> _WHAT YOU ARE ASKED TO DO_: Transcribe the data exactly. Leave nothing out.

> _DATASET EXCERPT_:
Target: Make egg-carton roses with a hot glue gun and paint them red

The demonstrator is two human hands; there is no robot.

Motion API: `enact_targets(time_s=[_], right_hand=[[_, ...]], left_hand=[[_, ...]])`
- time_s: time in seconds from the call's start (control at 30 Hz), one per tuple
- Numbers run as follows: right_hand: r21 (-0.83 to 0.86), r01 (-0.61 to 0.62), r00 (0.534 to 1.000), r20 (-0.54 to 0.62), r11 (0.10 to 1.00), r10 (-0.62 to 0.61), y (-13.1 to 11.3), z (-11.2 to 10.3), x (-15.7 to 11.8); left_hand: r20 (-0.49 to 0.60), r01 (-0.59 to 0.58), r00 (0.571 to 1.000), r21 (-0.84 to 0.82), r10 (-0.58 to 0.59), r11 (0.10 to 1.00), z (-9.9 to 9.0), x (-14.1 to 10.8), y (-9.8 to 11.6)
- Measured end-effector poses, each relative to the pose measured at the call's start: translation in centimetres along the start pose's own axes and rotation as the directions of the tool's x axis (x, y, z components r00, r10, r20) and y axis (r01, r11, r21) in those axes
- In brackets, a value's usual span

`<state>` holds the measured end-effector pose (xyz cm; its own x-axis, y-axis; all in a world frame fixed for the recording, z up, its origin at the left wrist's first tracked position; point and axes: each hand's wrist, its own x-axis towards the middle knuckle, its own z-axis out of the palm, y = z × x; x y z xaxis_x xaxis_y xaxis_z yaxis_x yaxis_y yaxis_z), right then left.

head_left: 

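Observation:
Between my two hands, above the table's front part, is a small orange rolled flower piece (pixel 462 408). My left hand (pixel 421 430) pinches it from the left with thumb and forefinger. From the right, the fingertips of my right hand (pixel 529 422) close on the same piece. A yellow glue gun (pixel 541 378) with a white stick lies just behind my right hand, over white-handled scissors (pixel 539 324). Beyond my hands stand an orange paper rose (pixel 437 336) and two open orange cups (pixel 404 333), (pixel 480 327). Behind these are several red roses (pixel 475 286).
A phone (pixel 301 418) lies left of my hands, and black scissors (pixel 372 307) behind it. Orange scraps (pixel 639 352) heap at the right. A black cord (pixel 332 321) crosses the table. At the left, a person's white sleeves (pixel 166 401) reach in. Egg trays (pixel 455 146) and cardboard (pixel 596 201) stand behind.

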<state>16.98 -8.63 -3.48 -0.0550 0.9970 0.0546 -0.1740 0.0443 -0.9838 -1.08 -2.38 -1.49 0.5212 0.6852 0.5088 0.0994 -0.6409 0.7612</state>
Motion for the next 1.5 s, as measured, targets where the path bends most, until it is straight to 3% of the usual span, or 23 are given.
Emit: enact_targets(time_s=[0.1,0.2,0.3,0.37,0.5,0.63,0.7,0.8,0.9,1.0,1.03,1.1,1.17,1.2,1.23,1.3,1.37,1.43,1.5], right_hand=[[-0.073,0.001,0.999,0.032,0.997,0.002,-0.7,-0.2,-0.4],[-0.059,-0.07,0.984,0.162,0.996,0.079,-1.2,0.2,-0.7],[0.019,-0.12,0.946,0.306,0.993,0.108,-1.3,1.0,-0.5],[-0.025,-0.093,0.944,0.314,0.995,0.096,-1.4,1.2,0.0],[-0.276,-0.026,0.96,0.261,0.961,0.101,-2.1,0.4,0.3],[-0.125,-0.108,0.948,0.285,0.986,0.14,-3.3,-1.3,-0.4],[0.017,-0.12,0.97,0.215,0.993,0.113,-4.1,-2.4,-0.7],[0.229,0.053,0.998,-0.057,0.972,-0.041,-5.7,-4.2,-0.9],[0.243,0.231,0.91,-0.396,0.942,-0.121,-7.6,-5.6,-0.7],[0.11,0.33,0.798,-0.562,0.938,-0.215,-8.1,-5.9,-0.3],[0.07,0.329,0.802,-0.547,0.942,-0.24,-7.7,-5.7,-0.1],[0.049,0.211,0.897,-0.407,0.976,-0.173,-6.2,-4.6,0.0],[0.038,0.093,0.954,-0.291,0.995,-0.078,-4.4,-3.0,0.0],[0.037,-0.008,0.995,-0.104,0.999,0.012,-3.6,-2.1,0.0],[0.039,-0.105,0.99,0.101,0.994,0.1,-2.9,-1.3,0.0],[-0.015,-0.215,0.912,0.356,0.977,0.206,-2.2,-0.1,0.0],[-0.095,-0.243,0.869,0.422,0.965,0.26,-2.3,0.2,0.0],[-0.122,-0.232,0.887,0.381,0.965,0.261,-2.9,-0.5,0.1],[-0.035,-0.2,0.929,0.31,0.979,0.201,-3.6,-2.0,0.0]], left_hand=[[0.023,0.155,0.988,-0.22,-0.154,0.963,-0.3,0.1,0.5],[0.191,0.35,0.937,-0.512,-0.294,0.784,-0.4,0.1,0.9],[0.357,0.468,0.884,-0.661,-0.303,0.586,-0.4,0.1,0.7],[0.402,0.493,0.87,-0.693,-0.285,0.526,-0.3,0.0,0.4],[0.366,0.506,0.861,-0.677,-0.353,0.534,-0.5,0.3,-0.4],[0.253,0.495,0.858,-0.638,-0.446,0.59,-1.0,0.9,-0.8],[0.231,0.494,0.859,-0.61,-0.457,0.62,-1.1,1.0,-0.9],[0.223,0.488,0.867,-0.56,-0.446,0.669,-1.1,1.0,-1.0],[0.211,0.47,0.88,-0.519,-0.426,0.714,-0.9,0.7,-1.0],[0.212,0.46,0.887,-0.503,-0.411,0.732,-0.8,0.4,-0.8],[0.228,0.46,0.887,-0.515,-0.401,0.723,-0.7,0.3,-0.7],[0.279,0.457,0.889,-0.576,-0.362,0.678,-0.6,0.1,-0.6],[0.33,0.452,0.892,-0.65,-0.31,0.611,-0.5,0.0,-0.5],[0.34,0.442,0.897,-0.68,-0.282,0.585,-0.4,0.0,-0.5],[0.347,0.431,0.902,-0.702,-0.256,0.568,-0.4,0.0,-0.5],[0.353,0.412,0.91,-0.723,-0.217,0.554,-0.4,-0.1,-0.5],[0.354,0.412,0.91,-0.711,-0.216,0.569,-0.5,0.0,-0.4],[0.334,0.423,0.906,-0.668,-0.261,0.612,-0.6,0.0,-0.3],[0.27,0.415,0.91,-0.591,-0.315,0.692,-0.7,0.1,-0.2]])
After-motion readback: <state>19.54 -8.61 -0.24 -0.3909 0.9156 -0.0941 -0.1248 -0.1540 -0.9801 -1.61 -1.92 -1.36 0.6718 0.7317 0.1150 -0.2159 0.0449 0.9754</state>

> _WRITTEN ANSWER_:
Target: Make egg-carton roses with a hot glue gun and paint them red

The demonstrator is two human hands; there is no robot.

Motion API: `enact_targets(time_s=[_], right_hand=[[_, ...]], left_hand=[[_, ...]])`
- time_s: time in seconds from the call's start (control at 30 Hz), one per tuple
- Numbers run as follows: right_hand: r21 (-0.83 to 0.86), r01 (-0.61 to 0.62), r00 (0.534 to 1.000), r20 (-0.54 to 0.62), r11 (0.10 to 1.00), r10 (-0.62 to 0.61), y (-13.1 to 11.3), z (-11.2 to 10.3), x (-15.7 to 11.8); left_hand: r20 (-0.49 to 0.60), r01 (-0.59 to 0.58), r00 (0.571 to 1.000), r21 (-0.84 to 0.82), r10 (-0.58 to 0.59), r11 (0.10 to 1.00), z (-9.9 to 9.0), x (-14.1 to 10.8), y (-9.8 to 11.6)
- Measured end-effector poses, each relative to the pose measured at the call's start: translation in centimetres along the start pose's own axes and rotation as the directions of the tool's x axis (x, y, z components r00, r10, r20) and y axis (r01, r11, r21) in those axes
- In brackets, a value's usual span

`<state>` holds the measured end-effector pose (xyz cm; its own x-axis, y-axis; all in a world frame fixed for the recording, z up, its origin at the left wrist's first tracked position; point and axes: each hand's wrist, its own x-axis towards the middle knuckle, its own z-axis out of the palm, y = z × x; x y z xaxis_x xaxis_y xaxis_z yaxis_x yaxis_y yaxis_z), right then left.

head_left: 

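Observation:
Between my two hands, above the table's front part, is a small orange rolled flower piece (pixel 462 408). My left hand (pixel 421 430) pinches it from the left with thumb and forefinger. From the right, the fingertips of my right hand (pixel 529 422) close on the same piece. A yellow glue gun (pixel 541 378) with a white stick lies just behind my right hand, over white-handled scissors (pixel 539 324). Beyond my hands stand an orange paper rose (pixel 437 336) and two open orange cups (pixel 404 333), (pixel 480 327). Behind these are several red roses (pixel 475 286).
A phone (pixel 301 418) lies left of my hands, and black scissors (pixel 372 307) behind it. Orange scraps (pixel 639 352) heap at the right. A black cord (pixel 332 321) crosses the table. At the left, a person's white sleeves (pixel 166 401) reach in. Egg trays (pixel 455 146) and cardboard (pixel 596 201) stand behind.
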
<state>16.98 -8.63 -3.48 -0.0550 0.9970 0.0546 -0.1740 0.0443 -0.9838 -1.08 -2.38 -1.49 0.5212 0.6852 0.5088 0.0994 -0.6409 0.7612</state>
Motion for the next 1.5 s, as measured, targets where the path bends most, until it is straight to 3% of the usual span, or 23 are given.
Emit: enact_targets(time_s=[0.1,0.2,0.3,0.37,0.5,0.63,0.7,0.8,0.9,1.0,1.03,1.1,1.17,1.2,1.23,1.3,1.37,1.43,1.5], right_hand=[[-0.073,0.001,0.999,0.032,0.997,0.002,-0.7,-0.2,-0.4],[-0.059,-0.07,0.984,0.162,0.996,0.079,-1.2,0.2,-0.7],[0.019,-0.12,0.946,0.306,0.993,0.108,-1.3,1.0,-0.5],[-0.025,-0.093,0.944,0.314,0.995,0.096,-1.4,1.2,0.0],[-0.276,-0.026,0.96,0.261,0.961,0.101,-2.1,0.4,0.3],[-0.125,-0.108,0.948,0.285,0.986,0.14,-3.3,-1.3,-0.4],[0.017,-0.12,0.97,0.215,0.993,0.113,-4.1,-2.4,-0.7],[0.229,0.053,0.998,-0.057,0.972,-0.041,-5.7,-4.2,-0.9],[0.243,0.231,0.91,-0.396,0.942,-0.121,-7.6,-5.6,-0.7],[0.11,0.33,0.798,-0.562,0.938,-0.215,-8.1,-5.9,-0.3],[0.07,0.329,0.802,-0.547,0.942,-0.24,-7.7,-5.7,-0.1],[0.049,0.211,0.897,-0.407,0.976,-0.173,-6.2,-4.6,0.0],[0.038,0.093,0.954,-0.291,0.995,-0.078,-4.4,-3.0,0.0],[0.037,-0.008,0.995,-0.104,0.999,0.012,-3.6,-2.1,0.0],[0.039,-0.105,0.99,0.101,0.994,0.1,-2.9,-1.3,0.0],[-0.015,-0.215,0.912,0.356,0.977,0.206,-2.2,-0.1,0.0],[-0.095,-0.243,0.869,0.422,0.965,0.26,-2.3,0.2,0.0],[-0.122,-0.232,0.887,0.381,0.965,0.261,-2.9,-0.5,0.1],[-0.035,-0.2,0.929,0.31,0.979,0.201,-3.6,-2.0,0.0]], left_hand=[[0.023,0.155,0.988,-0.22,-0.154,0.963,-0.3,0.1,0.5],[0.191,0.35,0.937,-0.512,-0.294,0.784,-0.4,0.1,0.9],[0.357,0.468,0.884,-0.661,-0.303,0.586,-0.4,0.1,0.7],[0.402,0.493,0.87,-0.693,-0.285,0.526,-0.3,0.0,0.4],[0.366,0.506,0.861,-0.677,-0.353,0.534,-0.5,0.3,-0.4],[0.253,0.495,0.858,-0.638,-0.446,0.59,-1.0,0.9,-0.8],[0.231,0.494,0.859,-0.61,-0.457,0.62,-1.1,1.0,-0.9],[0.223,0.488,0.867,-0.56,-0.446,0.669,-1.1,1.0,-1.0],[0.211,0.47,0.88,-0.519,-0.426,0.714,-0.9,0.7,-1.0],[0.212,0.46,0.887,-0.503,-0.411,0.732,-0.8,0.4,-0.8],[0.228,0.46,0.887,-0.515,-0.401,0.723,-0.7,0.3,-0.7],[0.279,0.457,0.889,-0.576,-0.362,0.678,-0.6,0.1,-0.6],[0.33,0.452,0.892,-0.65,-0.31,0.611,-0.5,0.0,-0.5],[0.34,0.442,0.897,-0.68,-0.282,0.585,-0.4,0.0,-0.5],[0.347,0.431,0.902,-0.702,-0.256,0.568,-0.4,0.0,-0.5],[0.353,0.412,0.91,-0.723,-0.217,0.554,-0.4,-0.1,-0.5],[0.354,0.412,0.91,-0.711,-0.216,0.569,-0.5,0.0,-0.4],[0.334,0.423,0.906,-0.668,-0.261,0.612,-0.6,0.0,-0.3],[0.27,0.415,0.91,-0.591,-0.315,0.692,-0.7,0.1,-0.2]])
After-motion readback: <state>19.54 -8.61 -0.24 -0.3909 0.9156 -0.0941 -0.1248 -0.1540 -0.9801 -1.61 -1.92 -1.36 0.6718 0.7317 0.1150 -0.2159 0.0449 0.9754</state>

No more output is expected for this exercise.